Filter the listing so that only lines with the word "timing" remain.
──────
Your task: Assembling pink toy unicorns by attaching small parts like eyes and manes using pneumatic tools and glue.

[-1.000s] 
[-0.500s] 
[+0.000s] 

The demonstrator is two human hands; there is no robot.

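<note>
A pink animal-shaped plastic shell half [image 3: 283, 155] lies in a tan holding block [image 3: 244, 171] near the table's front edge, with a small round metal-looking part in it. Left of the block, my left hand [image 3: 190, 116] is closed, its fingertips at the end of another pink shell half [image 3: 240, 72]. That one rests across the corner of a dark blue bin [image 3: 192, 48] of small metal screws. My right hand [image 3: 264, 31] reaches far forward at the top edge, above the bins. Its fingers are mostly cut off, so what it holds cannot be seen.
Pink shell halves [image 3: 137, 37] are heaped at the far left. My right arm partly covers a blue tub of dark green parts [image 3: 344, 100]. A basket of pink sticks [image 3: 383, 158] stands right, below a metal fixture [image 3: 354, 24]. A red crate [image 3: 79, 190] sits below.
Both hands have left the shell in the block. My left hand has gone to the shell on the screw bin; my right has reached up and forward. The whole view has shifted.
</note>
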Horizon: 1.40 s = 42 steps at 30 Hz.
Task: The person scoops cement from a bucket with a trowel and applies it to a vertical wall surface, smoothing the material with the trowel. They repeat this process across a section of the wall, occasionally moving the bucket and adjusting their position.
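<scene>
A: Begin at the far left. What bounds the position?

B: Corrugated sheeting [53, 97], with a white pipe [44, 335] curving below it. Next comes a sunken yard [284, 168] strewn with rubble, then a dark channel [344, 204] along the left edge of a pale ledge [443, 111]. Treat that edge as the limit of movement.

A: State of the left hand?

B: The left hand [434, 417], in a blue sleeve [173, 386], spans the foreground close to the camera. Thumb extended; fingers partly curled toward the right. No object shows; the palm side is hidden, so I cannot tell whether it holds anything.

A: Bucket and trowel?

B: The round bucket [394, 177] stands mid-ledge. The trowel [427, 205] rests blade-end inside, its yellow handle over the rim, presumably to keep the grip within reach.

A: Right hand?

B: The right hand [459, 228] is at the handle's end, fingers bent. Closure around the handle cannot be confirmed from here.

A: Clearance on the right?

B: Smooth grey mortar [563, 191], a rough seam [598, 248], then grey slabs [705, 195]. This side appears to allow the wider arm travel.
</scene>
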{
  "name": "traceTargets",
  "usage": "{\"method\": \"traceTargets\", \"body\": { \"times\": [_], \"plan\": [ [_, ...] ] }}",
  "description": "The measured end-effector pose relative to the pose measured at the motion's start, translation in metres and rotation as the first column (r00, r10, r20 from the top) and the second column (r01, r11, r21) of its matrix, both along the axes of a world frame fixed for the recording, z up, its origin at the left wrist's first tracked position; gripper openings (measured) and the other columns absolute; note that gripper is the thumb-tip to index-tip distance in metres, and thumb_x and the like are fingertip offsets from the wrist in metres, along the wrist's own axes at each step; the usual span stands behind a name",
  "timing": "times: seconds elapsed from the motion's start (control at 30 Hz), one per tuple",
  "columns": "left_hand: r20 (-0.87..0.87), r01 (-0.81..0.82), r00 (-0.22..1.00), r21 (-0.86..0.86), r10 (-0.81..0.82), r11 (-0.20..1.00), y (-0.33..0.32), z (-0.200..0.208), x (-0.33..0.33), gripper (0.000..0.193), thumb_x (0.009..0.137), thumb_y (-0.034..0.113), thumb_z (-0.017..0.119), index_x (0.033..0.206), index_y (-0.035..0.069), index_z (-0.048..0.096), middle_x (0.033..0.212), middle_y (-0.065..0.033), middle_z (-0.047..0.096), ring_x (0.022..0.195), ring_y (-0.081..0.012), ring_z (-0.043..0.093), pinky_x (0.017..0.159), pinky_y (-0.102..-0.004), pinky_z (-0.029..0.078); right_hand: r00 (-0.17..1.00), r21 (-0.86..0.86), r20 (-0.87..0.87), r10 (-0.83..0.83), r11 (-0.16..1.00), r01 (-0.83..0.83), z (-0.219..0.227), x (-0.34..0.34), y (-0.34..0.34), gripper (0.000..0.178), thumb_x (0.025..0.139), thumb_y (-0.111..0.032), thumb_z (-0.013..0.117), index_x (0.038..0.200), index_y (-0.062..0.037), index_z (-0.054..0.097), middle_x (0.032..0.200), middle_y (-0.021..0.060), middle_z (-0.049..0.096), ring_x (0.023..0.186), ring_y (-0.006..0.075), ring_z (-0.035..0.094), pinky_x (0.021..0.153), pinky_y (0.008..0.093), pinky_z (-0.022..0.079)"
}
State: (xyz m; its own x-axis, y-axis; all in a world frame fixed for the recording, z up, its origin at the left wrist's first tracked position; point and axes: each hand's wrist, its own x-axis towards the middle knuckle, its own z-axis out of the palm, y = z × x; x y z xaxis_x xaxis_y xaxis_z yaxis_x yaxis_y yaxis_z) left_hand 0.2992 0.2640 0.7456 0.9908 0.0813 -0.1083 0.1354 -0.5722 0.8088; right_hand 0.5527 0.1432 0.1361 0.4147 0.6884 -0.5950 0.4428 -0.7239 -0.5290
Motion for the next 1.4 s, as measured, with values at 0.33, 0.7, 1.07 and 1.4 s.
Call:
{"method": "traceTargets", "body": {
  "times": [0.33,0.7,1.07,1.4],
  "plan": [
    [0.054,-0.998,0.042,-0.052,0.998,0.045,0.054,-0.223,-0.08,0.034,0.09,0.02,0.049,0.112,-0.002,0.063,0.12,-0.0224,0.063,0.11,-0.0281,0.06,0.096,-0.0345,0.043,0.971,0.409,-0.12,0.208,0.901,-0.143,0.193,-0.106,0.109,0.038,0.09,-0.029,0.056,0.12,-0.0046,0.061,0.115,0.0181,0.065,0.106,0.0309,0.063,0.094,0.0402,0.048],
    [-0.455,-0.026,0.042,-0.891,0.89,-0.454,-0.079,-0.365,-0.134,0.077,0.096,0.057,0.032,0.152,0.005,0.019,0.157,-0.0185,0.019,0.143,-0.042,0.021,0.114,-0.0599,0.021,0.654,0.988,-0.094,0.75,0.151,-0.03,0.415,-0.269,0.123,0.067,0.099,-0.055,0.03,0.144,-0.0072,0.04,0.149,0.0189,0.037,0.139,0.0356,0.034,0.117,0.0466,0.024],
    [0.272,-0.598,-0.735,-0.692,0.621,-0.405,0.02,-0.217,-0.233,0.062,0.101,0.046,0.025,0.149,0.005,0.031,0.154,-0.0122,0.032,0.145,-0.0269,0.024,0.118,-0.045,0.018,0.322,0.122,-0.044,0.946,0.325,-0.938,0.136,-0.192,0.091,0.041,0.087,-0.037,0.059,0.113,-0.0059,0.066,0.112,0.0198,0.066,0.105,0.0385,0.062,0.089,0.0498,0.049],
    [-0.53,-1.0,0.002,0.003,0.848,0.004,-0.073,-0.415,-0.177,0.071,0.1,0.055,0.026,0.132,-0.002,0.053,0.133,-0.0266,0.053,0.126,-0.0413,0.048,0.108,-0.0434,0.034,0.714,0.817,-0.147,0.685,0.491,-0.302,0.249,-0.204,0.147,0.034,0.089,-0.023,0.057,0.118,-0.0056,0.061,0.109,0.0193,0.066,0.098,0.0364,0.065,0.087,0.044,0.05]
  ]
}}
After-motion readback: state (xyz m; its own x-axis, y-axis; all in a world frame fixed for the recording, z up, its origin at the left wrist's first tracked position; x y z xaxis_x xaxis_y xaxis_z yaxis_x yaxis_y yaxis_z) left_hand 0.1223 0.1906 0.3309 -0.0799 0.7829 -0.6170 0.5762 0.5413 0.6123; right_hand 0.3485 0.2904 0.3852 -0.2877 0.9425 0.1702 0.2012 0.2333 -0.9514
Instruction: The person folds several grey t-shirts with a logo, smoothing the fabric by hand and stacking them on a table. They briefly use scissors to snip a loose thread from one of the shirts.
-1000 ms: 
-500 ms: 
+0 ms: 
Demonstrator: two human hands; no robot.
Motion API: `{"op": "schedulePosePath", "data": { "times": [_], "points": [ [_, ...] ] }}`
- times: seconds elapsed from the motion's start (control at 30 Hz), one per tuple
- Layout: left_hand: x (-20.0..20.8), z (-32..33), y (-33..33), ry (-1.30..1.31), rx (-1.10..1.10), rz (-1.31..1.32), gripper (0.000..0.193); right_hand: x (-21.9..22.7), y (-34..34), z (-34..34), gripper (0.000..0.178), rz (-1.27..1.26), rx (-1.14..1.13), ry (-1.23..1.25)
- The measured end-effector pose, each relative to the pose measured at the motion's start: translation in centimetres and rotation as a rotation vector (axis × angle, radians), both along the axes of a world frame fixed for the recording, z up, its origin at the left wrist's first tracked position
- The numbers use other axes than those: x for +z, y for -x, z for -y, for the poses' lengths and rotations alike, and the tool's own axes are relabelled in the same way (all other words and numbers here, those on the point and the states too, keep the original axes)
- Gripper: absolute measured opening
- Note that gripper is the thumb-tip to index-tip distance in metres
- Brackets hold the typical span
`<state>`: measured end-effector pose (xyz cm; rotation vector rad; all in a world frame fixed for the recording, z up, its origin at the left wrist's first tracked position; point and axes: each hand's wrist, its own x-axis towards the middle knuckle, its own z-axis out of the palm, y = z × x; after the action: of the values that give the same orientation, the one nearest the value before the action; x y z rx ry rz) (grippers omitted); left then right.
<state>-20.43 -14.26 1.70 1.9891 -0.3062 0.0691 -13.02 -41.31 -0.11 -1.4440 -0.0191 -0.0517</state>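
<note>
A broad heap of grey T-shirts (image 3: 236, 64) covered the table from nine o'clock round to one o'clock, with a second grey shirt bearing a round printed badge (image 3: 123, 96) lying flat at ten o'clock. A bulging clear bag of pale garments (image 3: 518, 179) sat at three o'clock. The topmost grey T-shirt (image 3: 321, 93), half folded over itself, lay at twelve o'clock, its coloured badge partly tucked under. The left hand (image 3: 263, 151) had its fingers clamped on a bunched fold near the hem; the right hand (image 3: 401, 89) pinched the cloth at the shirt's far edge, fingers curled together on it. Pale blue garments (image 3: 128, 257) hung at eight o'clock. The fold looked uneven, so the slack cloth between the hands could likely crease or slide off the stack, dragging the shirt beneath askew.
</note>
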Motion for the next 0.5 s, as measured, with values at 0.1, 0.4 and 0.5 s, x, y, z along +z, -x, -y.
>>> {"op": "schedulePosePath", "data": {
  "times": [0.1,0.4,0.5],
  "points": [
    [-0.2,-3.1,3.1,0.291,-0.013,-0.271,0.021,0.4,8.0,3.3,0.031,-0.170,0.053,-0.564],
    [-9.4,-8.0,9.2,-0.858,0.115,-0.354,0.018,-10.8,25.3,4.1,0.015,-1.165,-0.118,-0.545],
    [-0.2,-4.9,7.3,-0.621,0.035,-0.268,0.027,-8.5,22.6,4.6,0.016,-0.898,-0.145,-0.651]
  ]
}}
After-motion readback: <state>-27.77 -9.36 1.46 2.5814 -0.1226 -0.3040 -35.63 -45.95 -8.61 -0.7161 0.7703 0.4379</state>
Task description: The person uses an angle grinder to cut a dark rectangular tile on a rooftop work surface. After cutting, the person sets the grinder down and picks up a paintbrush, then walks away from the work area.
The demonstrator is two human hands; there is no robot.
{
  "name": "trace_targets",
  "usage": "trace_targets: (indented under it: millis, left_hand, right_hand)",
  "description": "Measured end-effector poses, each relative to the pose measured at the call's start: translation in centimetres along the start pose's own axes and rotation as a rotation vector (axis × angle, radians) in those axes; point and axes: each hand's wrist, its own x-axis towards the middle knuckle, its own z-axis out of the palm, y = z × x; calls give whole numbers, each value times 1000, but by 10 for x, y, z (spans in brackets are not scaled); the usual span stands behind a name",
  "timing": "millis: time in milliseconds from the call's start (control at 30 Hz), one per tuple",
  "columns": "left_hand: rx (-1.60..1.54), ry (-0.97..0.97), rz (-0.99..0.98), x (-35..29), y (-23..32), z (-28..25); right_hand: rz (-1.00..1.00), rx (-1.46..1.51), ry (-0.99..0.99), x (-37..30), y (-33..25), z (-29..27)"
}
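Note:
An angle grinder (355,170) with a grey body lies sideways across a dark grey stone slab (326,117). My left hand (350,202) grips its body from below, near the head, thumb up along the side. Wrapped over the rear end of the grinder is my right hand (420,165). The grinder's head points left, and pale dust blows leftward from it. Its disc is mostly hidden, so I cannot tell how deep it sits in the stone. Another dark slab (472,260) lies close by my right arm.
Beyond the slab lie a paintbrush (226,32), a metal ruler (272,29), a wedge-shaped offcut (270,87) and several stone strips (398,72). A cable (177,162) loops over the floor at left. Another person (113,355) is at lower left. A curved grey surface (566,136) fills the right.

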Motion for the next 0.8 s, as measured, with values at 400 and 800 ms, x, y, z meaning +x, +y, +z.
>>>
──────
_Output of the exercise_.
  "timing": "times: seconds elapsed from the motion's start (control at 30 Hz), one per tuple",
  "timing": "millis: time in milliseconds from the call's start (control at 30 Hz), one per tuple",

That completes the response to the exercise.